All of the entries should be restated word for word, but without their pictures.

:: Available records

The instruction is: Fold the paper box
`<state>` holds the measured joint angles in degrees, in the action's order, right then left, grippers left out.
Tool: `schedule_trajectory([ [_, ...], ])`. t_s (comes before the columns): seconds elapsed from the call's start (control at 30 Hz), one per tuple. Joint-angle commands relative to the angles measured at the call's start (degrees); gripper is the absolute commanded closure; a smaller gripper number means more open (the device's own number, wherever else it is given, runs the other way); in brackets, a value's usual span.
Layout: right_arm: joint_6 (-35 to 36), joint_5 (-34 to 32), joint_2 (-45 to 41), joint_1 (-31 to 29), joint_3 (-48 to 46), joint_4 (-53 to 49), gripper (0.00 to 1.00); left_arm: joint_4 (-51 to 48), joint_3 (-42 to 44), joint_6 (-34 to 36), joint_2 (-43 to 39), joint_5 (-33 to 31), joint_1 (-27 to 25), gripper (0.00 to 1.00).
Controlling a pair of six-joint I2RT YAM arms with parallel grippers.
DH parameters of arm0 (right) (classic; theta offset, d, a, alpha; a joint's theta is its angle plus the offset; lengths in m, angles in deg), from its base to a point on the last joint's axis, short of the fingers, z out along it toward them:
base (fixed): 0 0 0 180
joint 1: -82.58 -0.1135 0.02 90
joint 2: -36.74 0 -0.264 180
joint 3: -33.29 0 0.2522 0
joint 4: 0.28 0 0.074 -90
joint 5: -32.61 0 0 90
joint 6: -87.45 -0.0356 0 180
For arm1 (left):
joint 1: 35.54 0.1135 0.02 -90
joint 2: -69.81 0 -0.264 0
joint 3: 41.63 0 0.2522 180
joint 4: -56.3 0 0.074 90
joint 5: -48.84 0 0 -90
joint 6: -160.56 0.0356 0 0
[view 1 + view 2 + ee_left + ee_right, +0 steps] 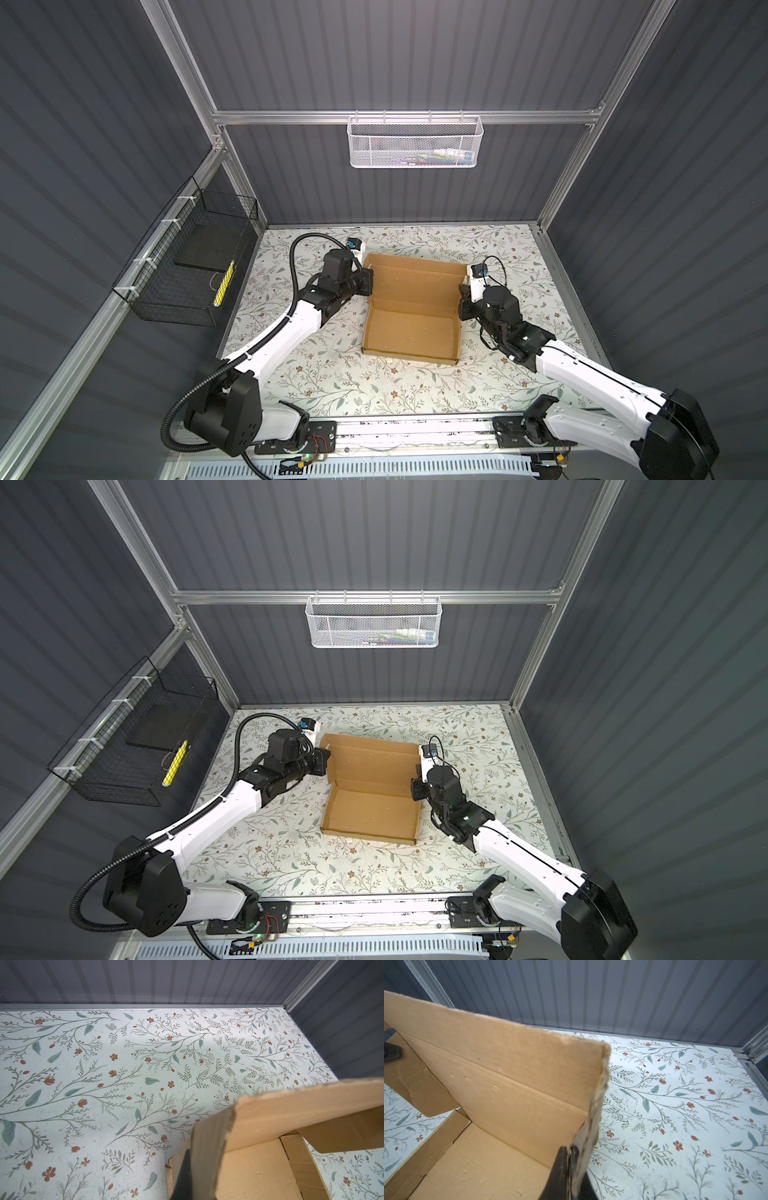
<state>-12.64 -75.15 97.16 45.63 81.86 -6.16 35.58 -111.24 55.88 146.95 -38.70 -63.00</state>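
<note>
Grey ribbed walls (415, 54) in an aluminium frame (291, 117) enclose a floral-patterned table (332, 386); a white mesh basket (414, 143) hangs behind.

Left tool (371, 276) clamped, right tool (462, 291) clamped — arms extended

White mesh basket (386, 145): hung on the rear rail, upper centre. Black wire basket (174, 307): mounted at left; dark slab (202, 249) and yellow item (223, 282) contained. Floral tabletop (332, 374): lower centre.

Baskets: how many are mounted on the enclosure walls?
2. A white metal mesh basket hangs from the aluminium rear crossbar. A black wire basket is tied to the aluminium left wall rail. Both top views show no others.
</note>
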Motion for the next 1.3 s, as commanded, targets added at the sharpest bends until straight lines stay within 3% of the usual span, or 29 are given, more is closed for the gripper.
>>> schedule_trajectory([
  [0.0,-0.87,0.2,0.05,-2.45,-1.71,-3.99,0.91,-0.96,2.59,-1.58,-1.67,2.22,-1.67,1.0],
  [1.0,-4.72,-13.19,-5.31,-13.97,-9.0,-4.71,0.89,6.11,16.82,-4.87,-13.62,-2.05,-2.59,1.0],
  [1.27,-4.94,-16.81,-5.14,-17.48,-10.62,-3.17,0.89,11.48,22.97,-8.68,-17.28,-2.55,-2.59,1.0],
])
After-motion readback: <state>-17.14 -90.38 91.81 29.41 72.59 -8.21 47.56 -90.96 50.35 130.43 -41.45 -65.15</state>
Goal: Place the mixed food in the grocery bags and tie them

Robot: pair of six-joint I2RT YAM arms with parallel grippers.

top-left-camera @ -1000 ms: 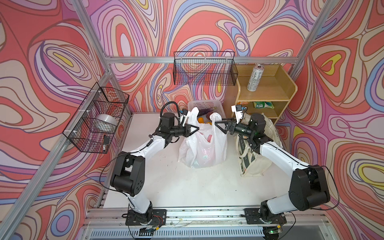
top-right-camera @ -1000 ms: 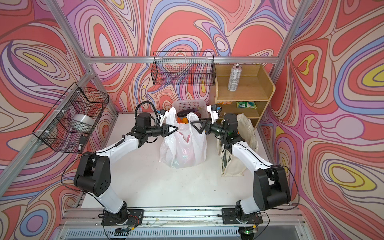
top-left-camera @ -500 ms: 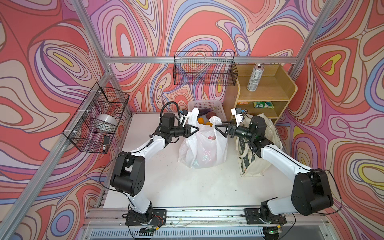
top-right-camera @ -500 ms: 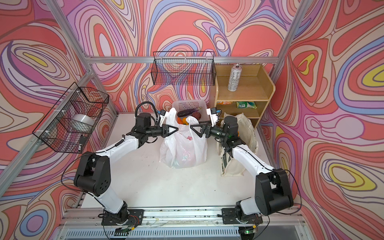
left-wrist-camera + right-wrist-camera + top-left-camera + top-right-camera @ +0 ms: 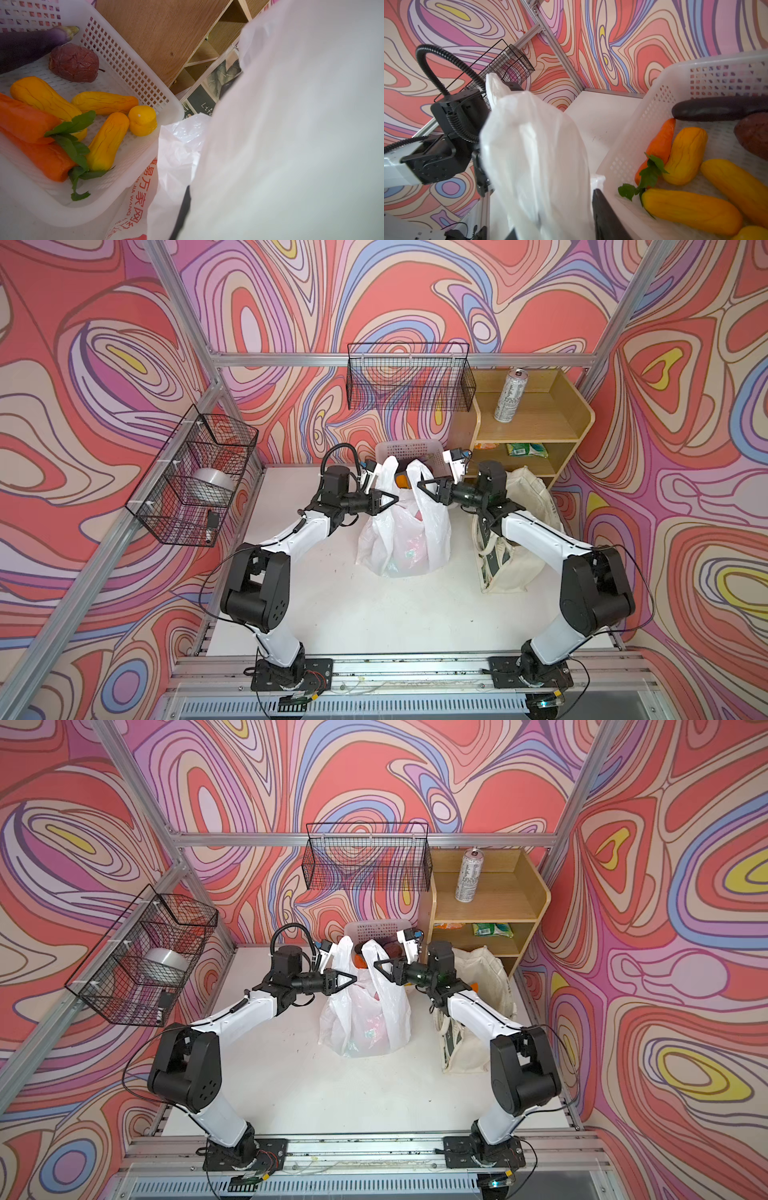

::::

Answer section
The instruction is: Fold the paper box
`<state>` holds the measured joint angles in degrees, in the action's order, right then left, grippers left out.
Tool: `schedule_trajectory([ [_, ...], ])`. t_s (comes before the columns): seconds elapsed from the call's start (control at 30 Hz), one per tuple. Joint-angle commands relative to the angles measured at the call's start (degrees); gripper is the absolute commanded closure; a smaller gripper number means more open (the device's own number, wherever else it is given, runs the other way); in brackets, a value's usual span.
Layout: right_arm: joint_6 (-35 to 36), joint_5 (-34 to 32), joint_2 (-45 to 41), joint_1 (-31 to 29), joint_3 (-48 to 46), joint_4 (-53 to 49), gripper (0.00 to 1.00); left_arm: joint_4 (-51 to 48), joint_3 (-42 to 44), joint_6 (-34 to 36), joint_2 (-43 to 39), joint_5 (-33 to 31), joint_1 (-27 to 25), gripper (0.00 to 1.00).
Controlling a pair of six-joint I2RT YAM arms with parallel grippers.
DH parameters of arm0 (right) (classic; theta offset, d, a, alpha; a joint's theta is its angle plus the offset; lengths in m, angles in deg), from its base to a point on the last joint's axis, short of the fingers, z out along it toward them:
base (fixed): 0 0 0 180
joint 1: -82.58 -0.1135 0.02 90
joint 2: -36.74 0 -0.264 180
joint 3: -33.29 0 0.2522 0
joint 4: 0.28 0 0.074 -90
joint 5: -32.61 0 0 90
joint 6: -87.45 -0.0356 0 180
For arm1 (left):
joint 1: 35.54 0.1135 0.02 -90
joint 2: -69.81 0 -0.264 0
joint 3: 41.63 0 0.2522 180
joint 4: -56.3 0 0.074 90
joint 5: -48.84 0 0 -90
joint 6: -160.56 0.0356 0 0
[view 1 + view 2 + ee_left + ee_right, +0 steps] 
<state>-12.64 -75.15 97.16 45.63 81.86 -6.16 35.58 -111.24 55.88 146.95 -38.70 -63.00</state>
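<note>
Grey ribbed walls (415, 54) in an aluminium frame (291, 117) enclose a floral-patterned table (332, 386); a white mesh basket (414, 143) hangs behind.

Left tool (371, 276) clamped, right tool (462, 291) clamped — arms extended

White mesh basket (386, 145): hung on the rear rail, upper centre. Black wire basket (174, 307): mounted at left; dark slab (202, 249) and yellow item (223, 282) contained. Floral tabletop (332, 374): lower centre.

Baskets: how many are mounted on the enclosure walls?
2. A white metal mesh basket hangs from the aluminium rear crossbar. A black wire basket is tied to the aluminium left wall rail. Both top views show no others.
</note>
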Motion for the next 1.3 s, as commanded, targets added at the sharpest bends until straight lines stay within 3% of the usual span, or 29 are given, more is closed for the gripper.
>>> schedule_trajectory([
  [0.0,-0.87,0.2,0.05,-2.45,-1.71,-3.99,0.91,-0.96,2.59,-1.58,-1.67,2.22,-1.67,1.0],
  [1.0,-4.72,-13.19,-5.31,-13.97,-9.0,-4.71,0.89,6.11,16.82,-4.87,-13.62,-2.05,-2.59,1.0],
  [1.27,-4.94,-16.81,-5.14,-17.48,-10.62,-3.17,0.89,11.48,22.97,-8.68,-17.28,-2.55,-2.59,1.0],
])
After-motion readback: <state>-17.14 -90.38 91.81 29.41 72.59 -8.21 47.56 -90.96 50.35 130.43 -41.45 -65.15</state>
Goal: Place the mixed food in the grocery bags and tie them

Robot: pair of six-joint I2RT YAM arms with parallel grippers.

top-left-camera @ -1000 ms: 
top-right-camera @ -1000 ms: 
top-left-camera @ -500 ms: 
top-right-camera @ -500 ms: 
left-wrist-camera + right-wrist-camera + top-left-camera + top-right-camera @ +0 ms: 

This exercise is now finished, and nothing remains to add.